=== Directions for this task ===
Write out the material below again, line for line, without any images.

=== Data extract ===
· · ·
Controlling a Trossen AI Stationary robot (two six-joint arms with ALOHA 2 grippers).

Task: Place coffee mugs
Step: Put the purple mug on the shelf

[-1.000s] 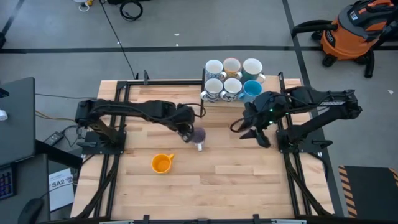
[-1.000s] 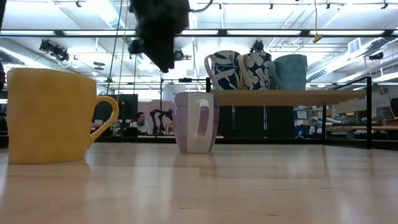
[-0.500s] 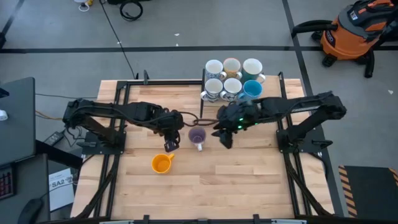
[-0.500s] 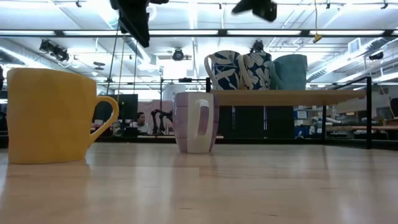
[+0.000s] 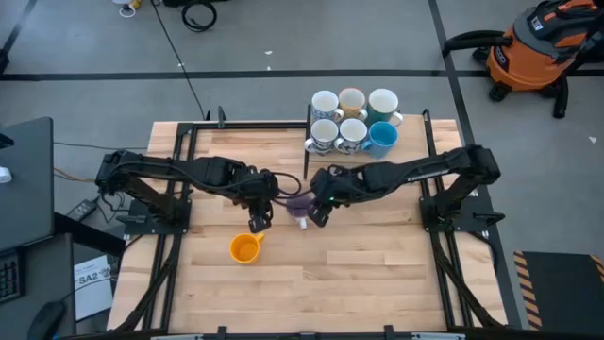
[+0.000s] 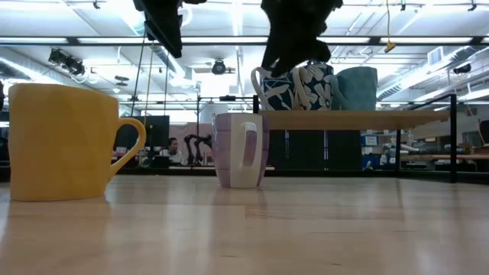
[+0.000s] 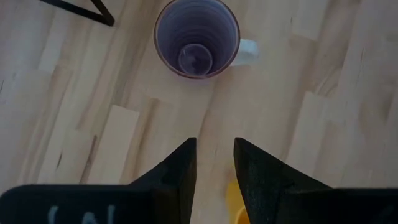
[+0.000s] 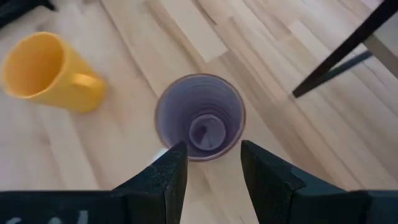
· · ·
=== The answer ===
Controlling a Trossen AI Stationary robot (two six-joint arms with ALOHA 2 grippers).

Task: Place coffee mugs
Step: Put the purple mug on the shelf

[-1.000s] 
[-1.000s] 
[-0.500s] 
[-0.500s] 
[+0.000s] 
[+0.000s] 
[+0.000s] 
[+0.000s] 

That concludes the answer.